### TASK TO COMPLETE:
Starting at the top of the entries below, write out each line up to and including the one containing "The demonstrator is". Leave the pictures out.
━━━ DATASET ENTRIES
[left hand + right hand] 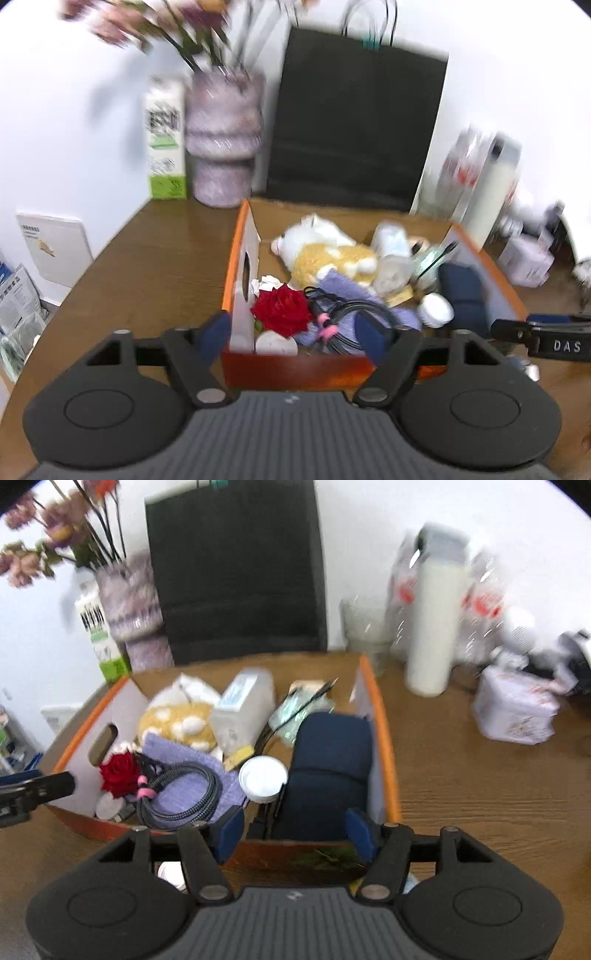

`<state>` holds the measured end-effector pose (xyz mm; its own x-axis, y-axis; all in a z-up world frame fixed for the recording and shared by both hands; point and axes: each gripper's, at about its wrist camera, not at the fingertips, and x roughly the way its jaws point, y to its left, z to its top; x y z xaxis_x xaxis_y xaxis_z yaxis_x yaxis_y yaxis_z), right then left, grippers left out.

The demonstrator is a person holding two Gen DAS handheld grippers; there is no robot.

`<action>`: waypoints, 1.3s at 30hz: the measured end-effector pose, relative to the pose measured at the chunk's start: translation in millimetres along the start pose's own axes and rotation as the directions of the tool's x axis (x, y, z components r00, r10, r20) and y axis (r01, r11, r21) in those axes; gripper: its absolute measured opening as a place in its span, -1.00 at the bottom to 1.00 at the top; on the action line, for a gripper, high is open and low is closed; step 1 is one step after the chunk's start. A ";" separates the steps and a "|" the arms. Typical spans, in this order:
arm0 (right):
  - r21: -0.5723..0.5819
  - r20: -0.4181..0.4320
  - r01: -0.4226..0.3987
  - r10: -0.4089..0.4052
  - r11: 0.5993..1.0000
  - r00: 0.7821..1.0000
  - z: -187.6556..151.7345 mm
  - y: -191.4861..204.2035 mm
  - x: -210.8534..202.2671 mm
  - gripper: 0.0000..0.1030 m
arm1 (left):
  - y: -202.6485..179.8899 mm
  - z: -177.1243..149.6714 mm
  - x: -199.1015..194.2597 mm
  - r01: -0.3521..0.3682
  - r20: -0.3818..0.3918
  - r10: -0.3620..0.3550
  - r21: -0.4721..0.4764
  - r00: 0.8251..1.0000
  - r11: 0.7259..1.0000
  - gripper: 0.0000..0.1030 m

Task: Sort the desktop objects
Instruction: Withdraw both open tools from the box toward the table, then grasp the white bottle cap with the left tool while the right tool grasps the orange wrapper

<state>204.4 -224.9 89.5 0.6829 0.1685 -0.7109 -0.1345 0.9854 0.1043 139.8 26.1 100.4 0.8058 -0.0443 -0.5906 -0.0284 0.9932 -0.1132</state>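
Observation:
An orange-rimmed cardboard box [231, 266] [388, 746] on the wooden desk holds a white-and-yellow plush toy [325, 251] [177, 716], a red rose [282, 310] [120, 771], a coiled black cable [351, 308] [212, 790] on a purple cloth [173, 753], a white round jar [436, 310] [263, 779], a navy pouch [461, 291] [328, 760] and a clear plastic container [391, 251] [243, 709]. My left gripper [293, 334] hovers open over the box's near left corner. My right gripper [295, 830] is open above the near wall, in front of the pouch. Neither holds anything.
Behind the box stand a black paper bag [354, 122], a purple vase of flowers [221, 140] and a green-and-white carton [166, 140]. To the right are a tall white bottle [432, 627], a glass [365, 627] and a white wrapped pack [513, 709]. Bare wood [480, 794] lies right of the box.

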 end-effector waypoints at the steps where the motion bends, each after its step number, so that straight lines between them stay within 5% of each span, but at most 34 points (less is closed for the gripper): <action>1: -0.001 0.040 -0.010 0.010 1.000 0.999 -8.7 -0.7 -16.4 0.51 | -0.9 -15.3 -18.4 0.034 0.022 -0.034 -0.010 0.999 0.999 0.67; 5: -0.026 0.125 -0.079 0.082 0.997 0.989 -74.9 0.6 -71.8 0.71 | -4.1 -86.3 -56.7 0.108 0.037 -0.107 -0.028 0.994 0.994 0.97; 8: -0.058 0.115 -0.084 0.091 0.995 0.989 -135.6 9.2 -88.7 0.71 | -8.9 -140.5 -66.2 -0.007 0.020 0.007 0.004 1.000 1.000 0.97; 15: -0.071 0.137 -0.044 0.054 0.996 0.989 -214.6 20.2 -109.9 0.73 | -16.7 -177.7 -80.5 -0.043 0.007 0.043 0.090 0.999 0.995 0.98; 22: -0.025 0.207 -0.071 0.074 0.997 0.976 -227.3 10.5 -125.6 0.87 | -7.7 -178.0 -80.6 -0.038 0.012 0.038 0.033 0.999 0.999 1.00; 32: 0.116 0.215 -0.102 0.075 0.988 0.974 -225.0 -11.3 -116.9 0.86 | -19.7 -182.4 -78.3 -0.043 -0.012 0.044 0.102 0.999 0.994 1.00; 37: -0.014 0.222 -0.080 0.081 0.997 0.972 -223.5 4.4 -118.8 0.69 | -29.3 -165.8 -70.1 -0.042 0.092 0.030 0.129 0.995 0.991 0.95; 39: -0.067 0.210 -0.082 0.095 0.994 0.973 -211.0 6.7 -114.4 0.40 | -36.3 -146.4 -51.3 0.000 0.065 -0.010 0.155 0.998 0.988 0.70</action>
<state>-26.2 -242.7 24.7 0.8027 0.2624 -0.5355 -0.2384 0.9643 0.1152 12.8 -23.5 17.8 0.8429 -0.0470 -0.5359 0.0632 0.9979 0.0120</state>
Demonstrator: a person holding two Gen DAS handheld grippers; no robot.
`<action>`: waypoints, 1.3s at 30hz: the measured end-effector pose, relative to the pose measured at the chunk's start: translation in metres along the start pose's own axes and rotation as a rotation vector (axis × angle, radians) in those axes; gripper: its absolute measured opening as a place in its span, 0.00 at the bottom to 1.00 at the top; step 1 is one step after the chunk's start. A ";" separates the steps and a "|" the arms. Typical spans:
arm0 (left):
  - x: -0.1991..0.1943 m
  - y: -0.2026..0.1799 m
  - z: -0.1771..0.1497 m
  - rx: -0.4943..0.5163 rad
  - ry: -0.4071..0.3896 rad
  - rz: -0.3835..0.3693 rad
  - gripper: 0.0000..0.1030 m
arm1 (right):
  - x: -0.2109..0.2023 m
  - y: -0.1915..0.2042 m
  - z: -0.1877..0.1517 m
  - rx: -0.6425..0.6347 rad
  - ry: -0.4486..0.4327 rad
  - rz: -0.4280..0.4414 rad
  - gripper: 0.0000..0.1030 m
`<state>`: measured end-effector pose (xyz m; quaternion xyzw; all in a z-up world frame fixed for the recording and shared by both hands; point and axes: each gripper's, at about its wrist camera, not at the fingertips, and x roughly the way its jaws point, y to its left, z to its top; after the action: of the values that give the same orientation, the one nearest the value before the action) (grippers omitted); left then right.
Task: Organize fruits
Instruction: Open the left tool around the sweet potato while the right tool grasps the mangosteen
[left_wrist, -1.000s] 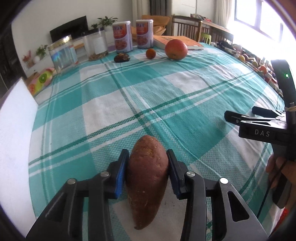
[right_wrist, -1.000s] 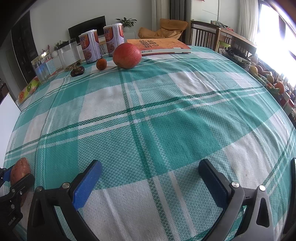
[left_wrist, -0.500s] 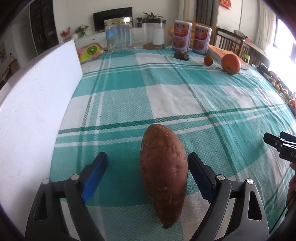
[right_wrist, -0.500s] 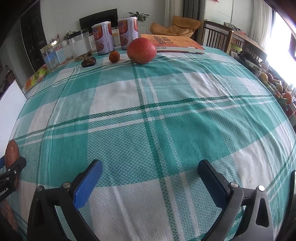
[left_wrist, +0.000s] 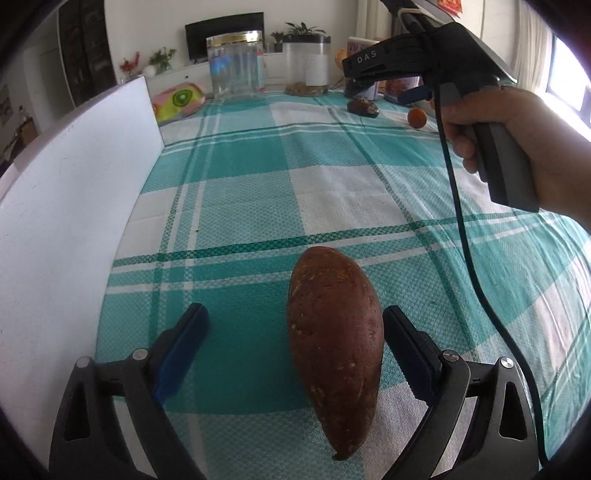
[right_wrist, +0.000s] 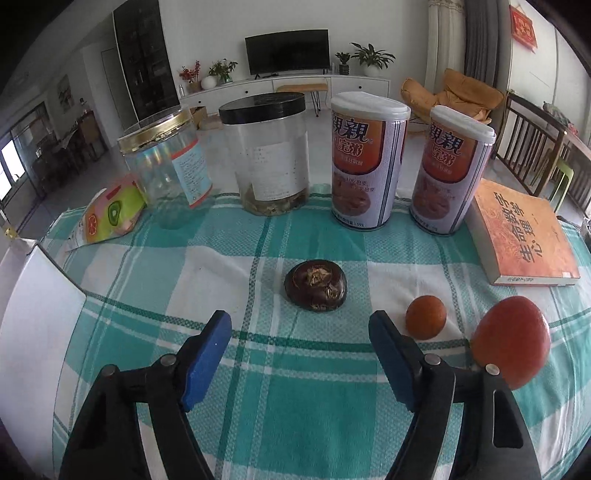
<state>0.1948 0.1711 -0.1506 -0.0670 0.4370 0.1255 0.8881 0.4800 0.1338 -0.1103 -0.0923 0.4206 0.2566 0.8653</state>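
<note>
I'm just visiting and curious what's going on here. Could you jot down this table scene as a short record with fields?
surface: table with teal checked cloth
left claw: open, sweet potato lying between its fingers, close to the right one
right claw: open, holds nothing, pointed at a dark brown fruit
other fruit: small orange, large red fruit
behind: two jars, two cans, orange book
left edge: white board
</note>
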 end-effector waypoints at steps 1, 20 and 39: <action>0.000 0.000 0.000 0.000 0.000 0.000 0.93 | 0.008 0.001 0.007 0.000 0.003 -0.016 0.71; 0.001 -0.001 0.001 0.003 0.001 0.007 0.94 | -0.093 -0.020 -0.112 0.061 0.063 0.088 0.46; 0.002 -0.002 0.001 0.007 0.003 0.013 0.95 | -0.182 -0.021 -0.278 0.152 -0.015 -0.157 0.48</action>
<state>0.1972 0.1695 -0.1515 -0.0613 0.4391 0.1296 0.8869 0.2083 -0.0556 -0.1451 -0.0571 0.4240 0.1559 0.8903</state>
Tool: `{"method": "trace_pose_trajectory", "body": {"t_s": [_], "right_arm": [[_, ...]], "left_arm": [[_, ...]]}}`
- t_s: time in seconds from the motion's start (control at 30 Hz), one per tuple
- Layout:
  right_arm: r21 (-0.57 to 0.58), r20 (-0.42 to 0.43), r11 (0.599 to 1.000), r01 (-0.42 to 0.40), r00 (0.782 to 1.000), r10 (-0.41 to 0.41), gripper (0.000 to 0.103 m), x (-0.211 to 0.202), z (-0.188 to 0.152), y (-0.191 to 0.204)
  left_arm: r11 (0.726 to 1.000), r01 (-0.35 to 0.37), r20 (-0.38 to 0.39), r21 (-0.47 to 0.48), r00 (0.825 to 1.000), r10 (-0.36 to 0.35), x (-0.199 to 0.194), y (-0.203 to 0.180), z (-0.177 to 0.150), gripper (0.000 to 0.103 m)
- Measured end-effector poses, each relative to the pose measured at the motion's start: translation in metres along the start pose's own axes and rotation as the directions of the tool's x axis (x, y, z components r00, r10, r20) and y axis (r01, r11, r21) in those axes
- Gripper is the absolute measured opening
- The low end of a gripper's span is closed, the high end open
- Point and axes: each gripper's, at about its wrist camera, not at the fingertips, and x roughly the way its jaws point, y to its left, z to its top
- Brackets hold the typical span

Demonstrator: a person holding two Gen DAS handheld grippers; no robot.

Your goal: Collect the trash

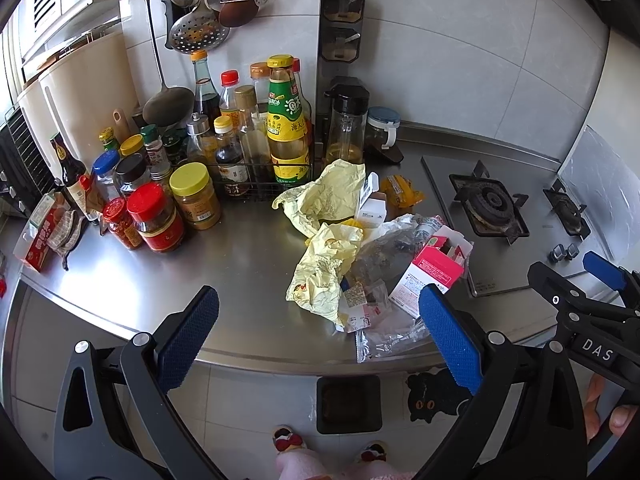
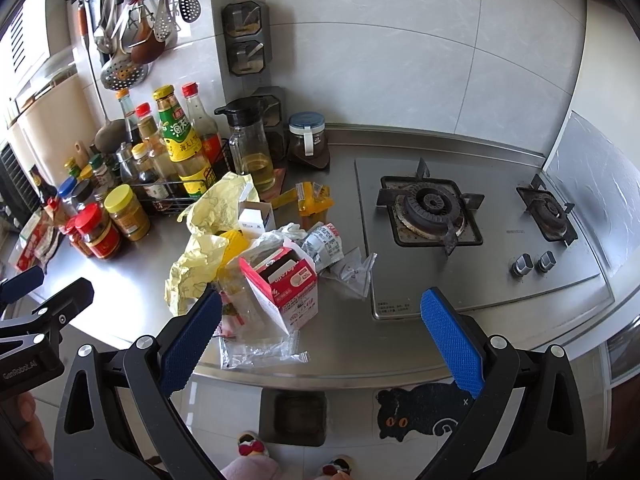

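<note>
Lighting: bright daylight, admitted from the left. Glare is thrown across the steel desk [image 1: 240, 256]; soft shadows are cast rightward. Focus: sharp centrally. Distortion: strong fisheye curvature, with black vignetting at corners.

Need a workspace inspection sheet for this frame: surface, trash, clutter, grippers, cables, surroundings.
Surface: steel counter, bare at front left.
Job's things: trash pile beside the hob: yellow wrappers, pink carton, clear bags at the front edge.
Clutter: condiment jars and bottles at back left.
Grippers: left gripper and right gripper open, empty, short of the pile.
Cables: nothing seen.
Surroundings: gas hob; black bin on the floor below.
</note>
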Motion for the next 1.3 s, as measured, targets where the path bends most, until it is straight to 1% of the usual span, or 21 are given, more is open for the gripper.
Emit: {"method": "trace_pose_trajectory", "body": {"t_s": [0.4, 0.93, 1.07, 1.17, 1.23, 1.3], "right_arm": [[-0.003, 0.002, 1.0, -0.005, 1.0, 0.005, 0.1, 0.0, 0.001, 0.001], [0.007, -0.005, 1.0, -0.015, 1.0, 0.015, 0.1, 0.005, 0.004, -0.002], [0.029, -0.005, 0.998, -0.053, 0.999, 0.053, 0.1, 0.009, 0.003, -0.006], [0.033, -0.01, 0.998, -0.048, 0.999, 0.048, 0.1, 0.016, 0.0, -0.011], [0.057, -0.024, 0.996, -0.066, 0.997, 0.068, 0.1, 0.024, -0.002, -0.016], [0.072, -0.043, 0.994, -0.084, 0.995, 0.088, 0.1, 0.032, -0.005, -0.02]], "left_arm": [[1.0, -0.011, 0.01, -0.007, 1.0, 0.011, -0.003, 0.002, 0.0, 0.095], [1.0, -0.009, 0.0, -0.007, 1.0, 0.009, 0.0, 0.004, 0.001, 0.095], [1.0, -0.005, -0.002, -0.004, 1.0, 0.005, 0.005, 0.006, 0.0, 0.095], [1.0, -0.006, 0.01, 0.0, 1.0, 0.006, 0.009, 0.009, -0.002, 0.095], [1.0, 0.009, 0.011, -0.004, 1.0, -0.009, 0.013, 0.013, -0.004, 0.095], [0.999, 0.036, -0.005, -0.02, 0.999, -0.036, 0.02, 0.017, -0.007, 0.095]]}}
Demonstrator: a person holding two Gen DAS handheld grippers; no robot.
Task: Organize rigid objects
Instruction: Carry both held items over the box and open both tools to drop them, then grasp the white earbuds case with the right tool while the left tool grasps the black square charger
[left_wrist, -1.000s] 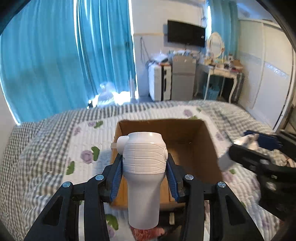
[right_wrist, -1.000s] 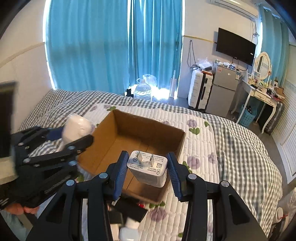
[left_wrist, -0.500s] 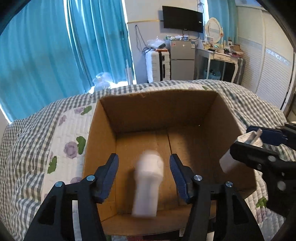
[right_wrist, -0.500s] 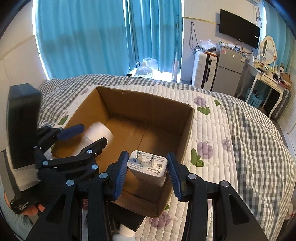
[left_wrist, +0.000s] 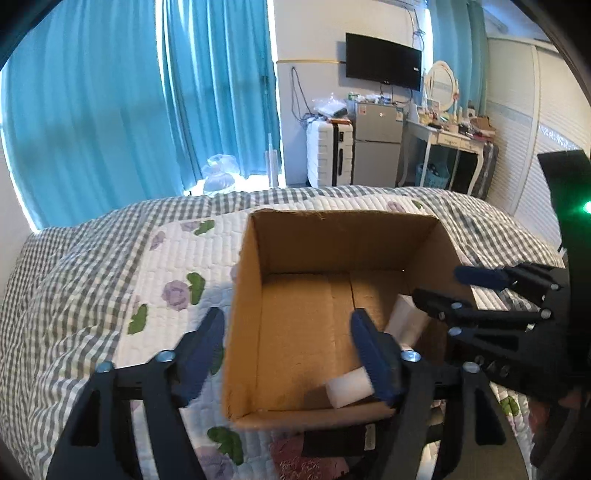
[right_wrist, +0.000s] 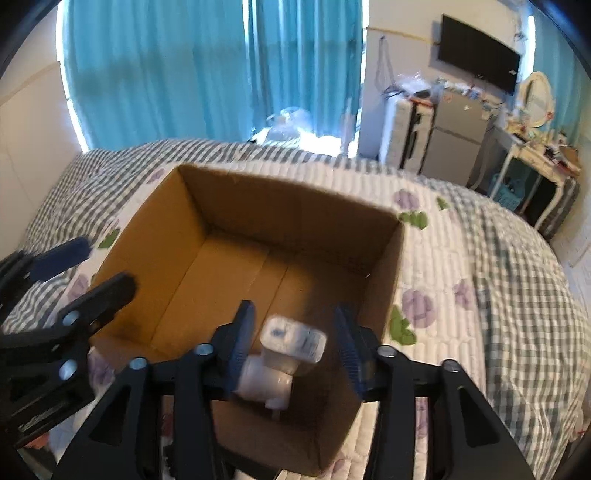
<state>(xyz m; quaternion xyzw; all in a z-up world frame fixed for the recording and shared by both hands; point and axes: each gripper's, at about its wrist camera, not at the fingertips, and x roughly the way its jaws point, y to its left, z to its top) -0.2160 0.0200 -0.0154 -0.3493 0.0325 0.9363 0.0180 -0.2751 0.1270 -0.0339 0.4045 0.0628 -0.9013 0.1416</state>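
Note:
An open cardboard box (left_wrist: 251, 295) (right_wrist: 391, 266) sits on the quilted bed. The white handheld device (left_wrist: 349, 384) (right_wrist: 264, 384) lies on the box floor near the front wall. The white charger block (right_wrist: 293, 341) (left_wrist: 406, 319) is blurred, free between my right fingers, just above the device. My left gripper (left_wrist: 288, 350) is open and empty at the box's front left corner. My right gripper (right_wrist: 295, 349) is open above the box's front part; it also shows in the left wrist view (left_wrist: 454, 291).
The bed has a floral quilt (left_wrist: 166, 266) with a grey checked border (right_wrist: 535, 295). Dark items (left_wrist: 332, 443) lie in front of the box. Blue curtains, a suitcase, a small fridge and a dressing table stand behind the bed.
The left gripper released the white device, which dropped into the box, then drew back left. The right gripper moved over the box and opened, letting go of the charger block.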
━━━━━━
### YOUR SOLUTION:
[left hand + right hand] 

`<state>` holds the measured end-effector pose (xyz mm; its own x-axis, y-axis; all in a z-up world frame fixed for the recording and shared by both hands; point and axes: each gripper's, at about its wrist camera, not at the fingertips, and x roughly the way its jaws point, y to its left, z to its top; x y z xaxis_x xaxis_y xaxis_z yaxis_x yaxis_y yaxis_z), right then left, grippers left out.

The demonstrator is a person holding two Gen DAS handheld grippers; there is no robot.

The exercise has been answered, and the work is done.